Les erreurs à éviter dans sa segmentation
Même avec une méthodologie solide, certains écueils réduisent l'efficacité du ciblage.
- Segmenter trop large : un segment de plusieurs dizaines de milliers d'entreprises "secteur services" ne constitue pas un ciblage exploitable. Il faut croiser au minimum 3 critères pour obtenir des groupes actionnables
- Segmenter trop fin : croiser 7 ou 8 critères très spécifiques génère des micro-segments de quelques dizaines d'entreprises, insuffisants pour alimenter durablement un effort commercial
- Négliger la mise à jour : une base constituée il y a plus de 6 mois sans actualisation perd rapidement en qualité : déménagements, changements de dirigeants, cessations d'activité s'accumulent rapidement
- Ignorer les signaux comportementaux : se limiter aux critères statiques (secteur, taille) sans intégrer la maturité ou l'intention d'achat revient à prospecter à l'aveugle sur le timing
- Ne jamais tester ni ajuster : la segmentation n'est pas un exercice théorique réalisé une fois pour toutes. Testez sur des échantillons, mesurez les performances réelles (taux de réponse, taux de conversion) et ajustez les critères selon les résultats terrain
Pour piloter vos actions commerciales une fois vos segments définis, la CCIAMP met à disposition des conseils sur les clés d'un rendez-vous commercial gagnant, ainsi que des ressources pour gérer et animer vos équipes commerciales.
Questions fréquentes
Quelle est la différence entre segmentation, ciblage et personnalisation ?

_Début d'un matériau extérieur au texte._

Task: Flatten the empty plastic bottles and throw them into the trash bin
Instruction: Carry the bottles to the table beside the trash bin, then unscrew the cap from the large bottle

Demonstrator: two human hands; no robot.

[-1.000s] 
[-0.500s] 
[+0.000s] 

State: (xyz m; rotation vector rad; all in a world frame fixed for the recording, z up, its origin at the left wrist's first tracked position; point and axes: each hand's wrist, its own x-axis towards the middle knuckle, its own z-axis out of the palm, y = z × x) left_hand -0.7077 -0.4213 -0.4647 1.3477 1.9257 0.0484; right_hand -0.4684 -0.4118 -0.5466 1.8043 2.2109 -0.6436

La segmentation consiste à diviser sa base en groupes homogènes selon des critères communs. Le ciblage consiste à choisir les segments auxquels on souhaite s'adresser pour une campagne donnée. La personnalisation consiste à adapter le message et le contenu aux caractéristiques de chaque segment. Les trois notions sont complémentaires et s'appliquent dans cet ordre.
Combien de segments est-il raisonnable de gérer pour une PME ?
Entre 3 et 5 segments actifs est généralement une configuration efficace pour une PME. Un segment prioritaire (fit maximal avec votre offre), deux segments secondaires (bon potentiel) et un segment opportuniste (volume plus large). Au-delà, la complexité de gestion dépasse souvent les bénéfices obtenus en termes de personnalisation.
Qu'est-ce que le profil client idéal (ICP) et comment le définir ?
L'ICP (Ideal Customer Profile) décrit les caractéristiques communes de vos meilleurs clients actuels : secteur, taille, localisation, problématiques résolues, cycle d'achat. Pour le définir, analysez vos 10 à 20 clients les plus rentables et identifiez leurs points communs. Ces caractéristiques deviennent vos critères de segmentation prioritaires pour la prospection.
Peut-on segmenter une base de prospects sans outil CRM ?
Oui, une segmentation de base peut être réalisée dans un simple tableur en appliquant des filtres sur les colonnes secteur, taille, localisation. Cela suffit pour débuter avec quelques centaines de contacts. Pour des bases plus volumineuses ou pour automatiser la mise à jour des segments selon les comportements, un outil CRM ou de marketing automation devient rapidement indispensable.